◆ **Work instruction**
Your response should contain only the lines running from the top of the data below through the line with "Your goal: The", both included. Pictures must be omitted.

:::::

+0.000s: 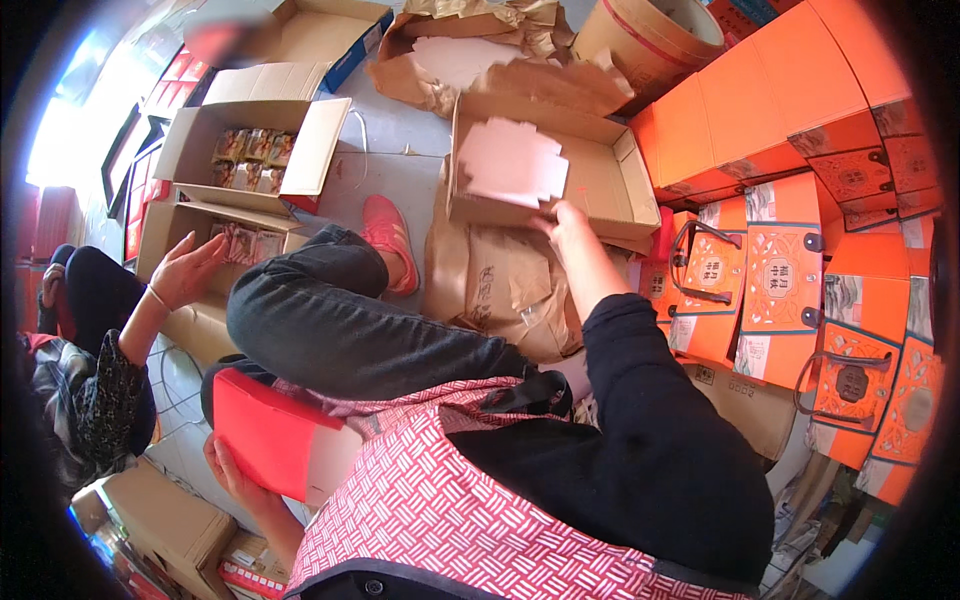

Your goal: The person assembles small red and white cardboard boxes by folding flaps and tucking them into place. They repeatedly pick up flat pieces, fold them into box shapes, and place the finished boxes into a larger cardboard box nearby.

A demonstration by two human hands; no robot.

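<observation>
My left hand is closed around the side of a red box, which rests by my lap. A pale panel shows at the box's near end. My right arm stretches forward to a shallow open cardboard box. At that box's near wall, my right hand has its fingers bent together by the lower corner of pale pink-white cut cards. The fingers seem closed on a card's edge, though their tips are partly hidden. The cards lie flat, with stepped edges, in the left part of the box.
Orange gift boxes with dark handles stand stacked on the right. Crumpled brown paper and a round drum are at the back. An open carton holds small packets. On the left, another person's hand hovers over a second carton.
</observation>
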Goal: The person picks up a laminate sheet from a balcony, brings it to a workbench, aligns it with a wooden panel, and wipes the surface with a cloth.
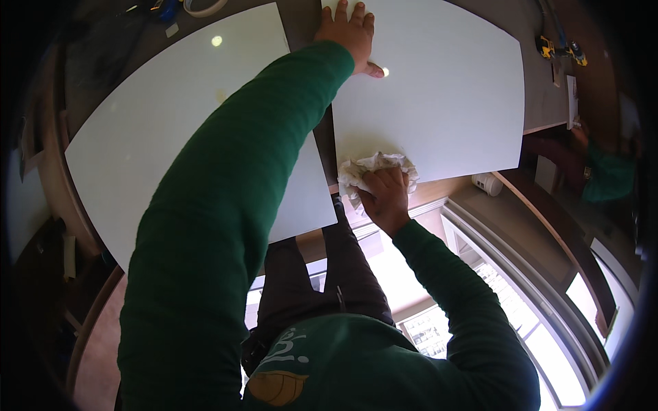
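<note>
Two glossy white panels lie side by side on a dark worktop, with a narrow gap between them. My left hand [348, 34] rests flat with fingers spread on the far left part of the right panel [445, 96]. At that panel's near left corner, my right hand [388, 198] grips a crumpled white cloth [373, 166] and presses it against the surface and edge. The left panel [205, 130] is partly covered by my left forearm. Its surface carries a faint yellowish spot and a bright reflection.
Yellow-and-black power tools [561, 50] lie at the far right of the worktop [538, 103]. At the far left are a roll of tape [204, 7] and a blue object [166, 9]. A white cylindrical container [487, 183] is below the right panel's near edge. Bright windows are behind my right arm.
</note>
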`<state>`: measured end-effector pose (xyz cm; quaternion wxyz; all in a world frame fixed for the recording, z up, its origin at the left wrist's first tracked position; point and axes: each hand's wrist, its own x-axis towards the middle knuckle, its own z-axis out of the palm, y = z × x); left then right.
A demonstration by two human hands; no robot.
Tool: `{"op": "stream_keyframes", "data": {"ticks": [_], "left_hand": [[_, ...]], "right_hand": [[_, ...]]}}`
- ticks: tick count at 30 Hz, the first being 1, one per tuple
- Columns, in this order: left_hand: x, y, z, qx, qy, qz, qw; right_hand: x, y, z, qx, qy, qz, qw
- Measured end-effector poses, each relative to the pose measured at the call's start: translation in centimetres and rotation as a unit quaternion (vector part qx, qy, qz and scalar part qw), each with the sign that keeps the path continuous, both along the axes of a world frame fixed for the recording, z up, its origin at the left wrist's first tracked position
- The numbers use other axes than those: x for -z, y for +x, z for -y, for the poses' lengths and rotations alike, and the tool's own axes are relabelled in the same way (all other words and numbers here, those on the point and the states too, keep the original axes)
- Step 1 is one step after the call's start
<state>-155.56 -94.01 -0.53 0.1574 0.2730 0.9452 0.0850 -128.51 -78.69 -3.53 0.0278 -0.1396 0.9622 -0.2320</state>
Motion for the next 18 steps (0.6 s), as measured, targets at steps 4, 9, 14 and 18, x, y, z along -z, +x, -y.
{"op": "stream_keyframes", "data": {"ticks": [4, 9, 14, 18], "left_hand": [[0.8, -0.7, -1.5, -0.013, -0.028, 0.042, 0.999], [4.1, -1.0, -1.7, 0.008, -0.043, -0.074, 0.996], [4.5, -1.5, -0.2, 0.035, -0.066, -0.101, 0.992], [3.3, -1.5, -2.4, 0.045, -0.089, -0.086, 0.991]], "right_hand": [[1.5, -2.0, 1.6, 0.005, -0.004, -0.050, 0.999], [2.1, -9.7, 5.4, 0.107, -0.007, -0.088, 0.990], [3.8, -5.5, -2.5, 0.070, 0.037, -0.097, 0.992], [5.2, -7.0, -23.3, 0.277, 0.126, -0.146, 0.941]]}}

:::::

◆ **Written reply**
+0.000s: 

Your goal: The person assembles small red and white cardboard boxes by folding flaps and tucking them into place. They repeatedly pick up flat pieces, fold them into box shapes, and place the finished boxes into a larger cardboard box nearby.

Nothing further is required by the exercise.